### Your task
Your answer should be every line from the records that contains "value".

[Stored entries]

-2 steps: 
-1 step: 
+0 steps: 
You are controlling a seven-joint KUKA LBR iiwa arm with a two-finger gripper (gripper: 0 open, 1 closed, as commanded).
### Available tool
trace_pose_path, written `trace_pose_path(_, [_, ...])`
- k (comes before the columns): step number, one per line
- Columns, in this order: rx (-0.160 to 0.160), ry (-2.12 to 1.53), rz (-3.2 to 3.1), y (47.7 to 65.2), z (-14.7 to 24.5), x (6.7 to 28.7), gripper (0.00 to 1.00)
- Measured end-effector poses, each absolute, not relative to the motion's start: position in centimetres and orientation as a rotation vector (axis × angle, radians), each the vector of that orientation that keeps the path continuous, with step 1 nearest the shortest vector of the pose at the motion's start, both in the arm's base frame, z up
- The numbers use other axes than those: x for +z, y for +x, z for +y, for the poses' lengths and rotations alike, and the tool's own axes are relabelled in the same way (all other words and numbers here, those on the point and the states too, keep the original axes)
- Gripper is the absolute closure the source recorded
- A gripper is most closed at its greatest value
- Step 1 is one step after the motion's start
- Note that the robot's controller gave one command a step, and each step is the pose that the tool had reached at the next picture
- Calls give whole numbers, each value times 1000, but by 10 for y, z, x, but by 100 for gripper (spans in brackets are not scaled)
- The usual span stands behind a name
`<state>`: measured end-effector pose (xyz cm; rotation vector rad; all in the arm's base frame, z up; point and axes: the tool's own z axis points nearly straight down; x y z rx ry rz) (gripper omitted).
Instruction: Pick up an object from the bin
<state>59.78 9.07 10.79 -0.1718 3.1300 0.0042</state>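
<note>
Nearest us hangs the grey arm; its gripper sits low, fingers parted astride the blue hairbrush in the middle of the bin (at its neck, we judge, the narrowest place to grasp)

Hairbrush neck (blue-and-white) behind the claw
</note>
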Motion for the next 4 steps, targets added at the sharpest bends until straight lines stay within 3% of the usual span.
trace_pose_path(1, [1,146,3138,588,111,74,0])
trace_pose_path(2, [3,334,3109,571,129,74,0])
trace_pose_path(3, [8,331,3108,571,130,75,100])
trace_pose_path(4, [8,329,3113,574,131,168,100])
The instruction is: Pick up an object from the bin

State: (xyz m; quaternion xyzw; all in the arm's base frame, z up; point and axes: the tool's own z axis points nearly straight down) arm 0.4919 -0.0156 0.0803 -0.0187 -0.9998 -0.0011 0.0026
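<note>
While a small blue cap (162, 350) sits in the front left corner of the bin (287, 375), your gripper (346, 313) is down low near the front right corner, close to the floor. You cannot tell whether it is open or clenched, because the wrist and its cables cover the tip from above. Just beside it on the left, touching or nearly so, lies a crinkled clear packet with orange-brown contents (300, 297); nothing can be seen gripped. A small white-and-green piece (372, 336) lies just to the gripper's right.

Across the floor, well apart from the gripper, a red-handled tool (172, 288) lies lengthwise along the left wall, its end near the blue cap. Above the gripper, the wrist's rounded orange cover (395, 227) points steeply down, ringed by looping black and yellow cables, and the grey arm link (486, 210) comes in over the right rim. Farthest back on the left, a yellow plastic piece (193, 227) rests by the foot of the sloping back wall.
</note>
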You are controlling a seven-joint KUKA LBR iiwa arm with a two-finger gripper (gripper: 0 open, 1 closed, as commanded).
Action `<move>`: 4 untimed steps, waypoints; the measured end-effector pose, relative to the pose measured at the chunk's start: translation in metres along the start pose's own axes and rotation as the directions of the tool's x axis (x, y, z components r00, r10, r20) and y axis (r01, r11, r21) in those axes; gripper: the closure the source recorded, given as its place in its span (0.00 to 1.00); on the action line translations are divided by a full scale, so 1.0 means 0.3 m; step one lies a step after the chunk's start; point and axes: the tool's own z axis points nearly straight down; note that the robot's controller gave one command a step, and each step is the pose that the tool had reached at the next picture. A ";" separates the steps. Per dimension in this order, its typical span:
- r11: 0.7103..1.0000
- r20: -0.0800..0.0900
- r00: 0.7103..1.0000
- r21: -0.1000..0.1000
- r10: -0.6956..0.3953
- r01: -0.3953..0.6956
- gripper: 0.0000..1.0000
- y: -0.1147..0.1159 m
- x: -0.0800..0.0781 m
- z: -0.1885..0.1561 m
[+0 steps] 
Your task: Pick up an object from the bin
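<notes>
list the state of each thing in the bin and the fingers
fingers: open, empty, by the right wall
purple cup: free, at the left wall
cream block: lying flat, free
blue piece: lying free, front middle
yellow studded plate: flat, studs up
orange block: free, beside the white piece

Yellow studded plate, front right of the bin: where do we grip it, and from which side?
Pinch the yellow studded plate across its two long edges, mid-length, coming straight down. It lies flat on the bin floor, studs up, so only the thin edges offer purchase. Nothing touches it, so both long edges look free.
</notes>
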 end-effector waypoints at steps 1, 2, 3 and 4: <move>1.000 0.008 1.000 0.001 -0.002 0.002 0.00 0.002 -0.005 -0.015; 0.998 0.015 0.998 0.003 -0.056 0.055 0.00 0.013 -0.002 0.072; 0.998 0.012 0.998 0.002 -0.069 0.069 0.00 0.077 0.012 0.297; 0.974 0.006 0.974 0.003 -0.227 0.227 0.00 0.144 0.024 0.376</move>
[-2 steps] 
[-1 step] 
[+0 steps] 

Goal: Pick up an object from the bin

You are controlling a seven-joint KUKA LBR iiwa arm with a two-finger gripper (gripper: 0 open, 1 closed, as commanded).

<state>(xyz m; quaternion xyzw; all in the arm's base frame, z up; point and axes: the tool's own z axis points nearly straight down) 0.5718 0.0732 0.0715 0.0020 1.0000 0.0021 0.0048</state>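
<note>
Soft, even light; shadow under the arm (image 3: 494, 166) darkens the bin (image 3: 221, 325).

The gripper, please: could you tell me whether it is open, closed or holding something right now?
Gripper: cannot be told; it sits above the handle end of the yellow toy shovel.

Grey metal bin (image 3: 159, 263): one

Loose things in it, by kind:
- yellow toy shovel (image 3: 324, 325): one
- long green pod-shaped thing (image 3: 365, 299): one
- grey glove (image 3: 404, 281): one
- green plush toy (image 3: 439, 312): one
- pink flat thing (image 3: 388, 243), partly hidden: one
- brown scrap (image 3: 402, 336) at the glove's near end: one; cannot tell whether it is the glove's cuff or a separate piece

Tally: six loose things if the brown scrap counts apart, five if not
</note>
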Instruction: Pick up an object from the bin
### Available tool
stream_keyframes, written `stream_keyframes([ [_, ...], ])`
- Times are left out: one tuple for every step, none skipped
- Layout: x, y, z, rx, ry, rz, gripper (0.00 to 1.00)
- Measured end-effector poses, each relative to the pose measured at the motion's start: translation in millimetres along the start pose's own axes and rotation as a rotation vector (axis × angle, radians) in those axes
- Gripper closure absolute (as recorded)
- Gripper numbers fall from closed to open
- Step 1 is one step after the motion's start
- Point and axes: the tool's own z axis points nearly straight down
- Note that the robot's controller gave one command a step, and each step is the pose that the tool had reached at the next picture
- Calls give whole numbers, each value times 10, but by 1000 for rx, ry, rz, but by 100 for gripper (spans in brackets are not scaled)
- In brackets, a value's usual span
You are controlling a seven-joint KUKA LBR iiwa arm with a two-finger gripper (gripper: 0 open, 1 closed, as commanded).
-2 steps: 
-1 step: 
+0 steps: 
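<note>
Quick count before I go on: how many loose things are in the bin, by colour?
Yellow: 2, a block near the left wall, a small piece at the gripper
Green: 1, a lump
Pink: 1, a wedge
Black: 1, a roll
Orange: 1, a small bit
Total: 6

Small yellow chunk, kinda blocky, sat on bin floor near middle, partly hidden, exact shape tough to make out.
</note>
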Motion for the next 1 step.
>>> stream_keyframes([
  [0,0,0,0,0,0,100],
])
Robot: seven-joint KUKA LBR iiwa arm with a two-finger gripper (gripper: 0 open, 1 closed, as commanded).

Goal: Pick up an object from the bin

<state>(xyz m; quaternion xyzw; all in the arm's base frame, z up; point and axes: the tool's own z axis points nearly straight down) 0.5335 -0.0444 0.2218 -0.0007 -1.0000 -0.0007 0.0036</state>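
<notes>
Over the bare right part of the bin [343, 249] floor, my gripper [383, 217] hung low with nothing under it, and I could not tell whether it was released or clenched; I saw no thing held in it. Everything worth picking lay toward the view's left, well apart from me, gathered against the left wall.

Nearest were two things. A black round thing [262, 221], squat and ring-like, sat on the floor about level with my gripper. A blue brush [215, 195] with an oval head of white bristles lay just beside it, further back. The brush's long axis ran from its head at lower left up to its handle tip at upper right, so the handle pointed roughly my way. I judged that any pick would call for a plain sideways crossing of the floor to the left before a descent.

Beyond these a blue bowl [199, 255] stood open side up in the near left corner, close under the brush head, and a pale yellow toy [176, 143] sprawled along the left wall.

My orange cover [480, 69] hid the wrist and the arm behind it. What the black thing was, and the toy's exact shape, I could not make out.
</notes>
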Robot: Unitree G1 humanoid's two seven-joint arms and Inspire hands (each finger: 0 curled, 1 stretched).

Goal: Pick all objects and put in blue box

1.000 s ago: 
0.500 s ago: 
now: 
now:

### Task response
- A gripper is most closed at its greatest value
- Calls give whole numbers, each value times 1000, but by 10 for y, z, x, but by 100 for gripper (spans in brackets are not scaled)
- Calls give whole numbers, each value times 10, but by 1000 for rx, ry, rz, but by 100 for gripper (spans in brackets are not scaled)
- In brackets, a value's usual span

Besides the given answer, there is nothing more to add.